CREATE TABLE builds (
    id SERIAL PRIMARY KEY,
    project_id INTEGER REFERENCES projects(id),
    github_run_id BIGINT NOT NULL,
    ref TEXT NOT NULL,            -- branch or tag
    sha TEXT NOT NULL,
    status TEXT NOT NULL,         -- 'pending', 'running', 'success', 'failure'
    started_at TIMESTAMPTZ,
    completed_at TIMESTAMPTZ,
    artifacts JSONB,              -- S3 URLs, checksums
    UNIQUE(github_run_id)
);

CREATE TABLE cascades (
    id SERIAL PRIMARY KEY,
    name TEXT NOT NULL,           -- 'nightly', 'release-6.4'
    trigger_ref TEXT NOT NULL,    -- what ref triggered this cascade
    status TEXT NOT NULL,         -- 'running', 'success', 'partial_failure', 'failure'
    started_at TIMESTAMPTZ,
    completed_at TIMESTAMPTZ
);

CREATE TABLE cascade_stages (
    id SERIAL PRIMARY KEY,
    cascade_id INTEGER REFERENCES cascades(id),
    project_id INTEGER REFERENCES projects(id),
    build_id INTEGER REFERENCES builds(id),
    stage_order INTEGER NOT NULL, -- 0=ROCm, 1=PyTorch, 2=vLLM
    depends_on INTEGER[],         -- array of project_ids that must complete first
    status TEXT NOT NULL
);

-- For tracking test results if available
CREATE TABLE test_results (
    id SERIAL PRIMARY KEY,
    build_id INTEGER REFERENCES builds(id),
    suite_name TEXT,
    passed INTEGER,
    failed INTEGER,
    skipped INTEGER,
    details_url TEXT              -- link to test report
);

REST API Endpoints

GET  /api/v1/health
     → Overall system health

GET  /api/v1/releases/{release}/status
     → Full status for a release (branches, cascades, all projects)

GET  /api/v1/projects
     → List all tracked projects with latest build status

GET  /api/v1/projects/{project}/builds
     → Build history for a project, with filtering

GET  /api/v1/cascades
     → List cascades (nightly, release, etc.)

GET  /api/v1/cascades/{cascade_id}
     → Full cascade status with all stages

GET  /api/v1/builds/{build_id}
     → Detailed build info including artifacts, test results

POST /api/v1/cascades
     → Manually trigger a cascade (for releases)

POST /api/v1/webhooks/github
     → GitHub webhook receiver (workflow_run events)

Cascade Logic (Pseudocode)

# When GitHub webhook arrives for workflow_run.completed
def handle_workflow_complete(event):
    project = lookup_project(event.repository.full_name)
    build = upsert_build(project, event.workflow_run)
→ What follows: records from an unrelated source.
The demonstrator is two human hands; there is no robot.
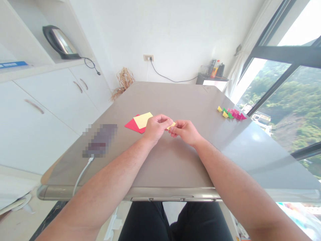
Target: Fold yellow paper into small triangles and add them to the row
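Note:
A small folded piece of yellow paper [171,126] is pinched between my two hands above the middle of the table. My left hand [157,127] grips its left end with thumb and fingers. At its right end my right hand [185,130] closes on it; the fingers cover much of the paper. Just left of my left hand lie a flat pale yellow sheet [142,119] and, partly under it, a red sheet [132,126]. Several small folded paper pieces [233,114] in yellow, green and pink stand grouped toward the table's right edge.
The grey table [173,160] spans the view before me. On its left lies a blurred-out dark device [101,140] with a white cable [82,174]. A low cabinet [213,80] holding bottles stands behind, windows are at right, and a kettle [62,42] sits on a shelf.

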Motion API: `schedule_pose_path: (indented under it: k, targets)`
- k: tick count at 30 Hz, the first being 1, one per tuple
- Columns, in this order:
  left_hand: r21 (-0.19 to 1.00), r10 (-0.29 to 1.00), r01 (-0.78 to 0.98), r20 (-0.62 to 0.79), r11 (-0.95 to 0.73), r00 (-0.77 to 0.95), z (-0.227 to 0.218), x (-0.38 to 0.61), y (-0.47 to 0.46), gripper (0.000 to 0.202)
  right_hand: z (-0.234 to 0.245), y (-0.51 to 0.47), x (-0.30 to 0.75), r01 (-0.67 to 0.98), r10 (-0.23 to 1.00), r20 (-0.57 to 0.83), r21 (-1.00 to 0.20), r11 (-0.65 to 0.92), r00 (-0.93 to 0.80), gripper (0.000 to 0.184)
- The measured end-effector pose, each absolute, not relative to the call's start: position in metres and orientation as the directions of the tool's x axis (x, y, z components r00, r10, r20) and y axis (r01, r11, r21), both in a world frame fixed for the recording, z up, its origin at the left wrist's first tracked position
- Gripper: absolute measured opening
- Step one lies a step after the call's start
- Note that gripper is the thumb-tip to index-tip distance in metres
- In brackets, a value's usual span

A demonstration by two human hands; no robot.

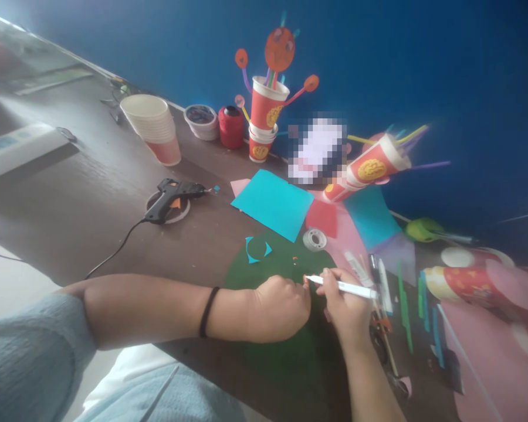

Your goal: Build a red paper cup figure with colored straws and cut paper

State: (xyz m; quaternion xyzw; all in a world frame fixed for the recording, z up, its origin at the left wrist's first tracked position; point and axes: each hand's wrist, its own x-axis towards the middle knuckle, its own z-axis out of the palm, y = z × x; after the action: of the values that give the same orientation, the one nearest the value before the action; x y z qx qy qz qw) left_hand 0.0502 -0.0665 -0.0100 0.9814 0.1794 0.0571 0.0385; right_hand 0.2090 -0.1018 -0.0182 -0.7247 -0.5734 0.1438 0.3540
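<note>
My right hand (345, 302) grips a white marker (354, 288), its tip pointing left toward my left hand. Closed into a fist, my left hand (281, 308) rests over a green round mat (268, 357). A speck of orange shows at its fingertips where the marker tip meets them; whatever the fingers hold is mostly hidden. Just beyond the hands lie a blue paper scrap with a round hole (250, 258), tiny orange bits (295, 259) and a roll of tape (314, 240).
A black glue gun (169, 198) lies left with its cord trailing. Stacked paper cups (152, 126), a red thread spool (231, 128) and cup figures (268, 108) stand along the blue wall. Blue paper (275, 202) lies ahead; green sticks (405, 316) and pink sheets (488, 357) lie right.
</note>
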Motion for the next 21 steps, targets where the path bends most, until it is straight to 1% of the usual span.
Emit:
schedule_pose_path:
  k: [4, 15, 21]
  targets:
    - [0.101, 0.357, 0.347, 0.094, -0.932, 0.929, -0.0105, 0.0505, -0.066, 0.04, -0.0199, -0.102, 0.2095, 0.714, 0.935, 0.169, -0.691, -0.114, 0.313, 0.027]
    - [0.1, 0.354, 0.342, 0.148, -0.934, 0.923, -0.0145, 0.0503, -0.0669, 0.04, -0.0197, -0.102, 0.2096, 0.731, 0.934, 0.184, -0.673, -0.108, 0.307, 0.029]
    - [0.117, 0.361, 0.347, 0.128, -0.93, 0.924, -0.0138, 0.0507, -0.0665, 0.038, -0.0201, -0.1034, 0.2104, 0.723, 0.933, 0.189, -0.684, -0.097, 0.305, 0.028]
    # Find any cascades waiting on this build
    pending_stages = find_pending_stages(project_id=project.id)

    for stage in pending_stages:
        if all_dependencies_complete(stage):
            if all_dependencies_successful(stage):
                trigger_downstream(stage)
            else:
                mark_cascade_failed(stage.cascade_id)

def trigger_downstream(stage):
    project = get_project(stage.project_id)

    # Use repository_dispatch to trigger downstream
    github_api.post(
        f"/repos/{project.repo}/dispatches",
        json={
            "event_type": "cascade_trigger",
            "client_payload": {
                "cascade_id": stage.cascade_id,
                "upstream_artifacts": get_upstream_artifacts(stage),
                "ref": stage.cascade.trigger_ref
            }
        }
    )

    stage.status = "triggered"
    db.commit()

Dashboard Views

  1. Release Health Grid

    • Rows: Projects (ROCm, PyTorch, vLLM, ...)
    • Columns: Branches/releases (main, release-6.4, ...)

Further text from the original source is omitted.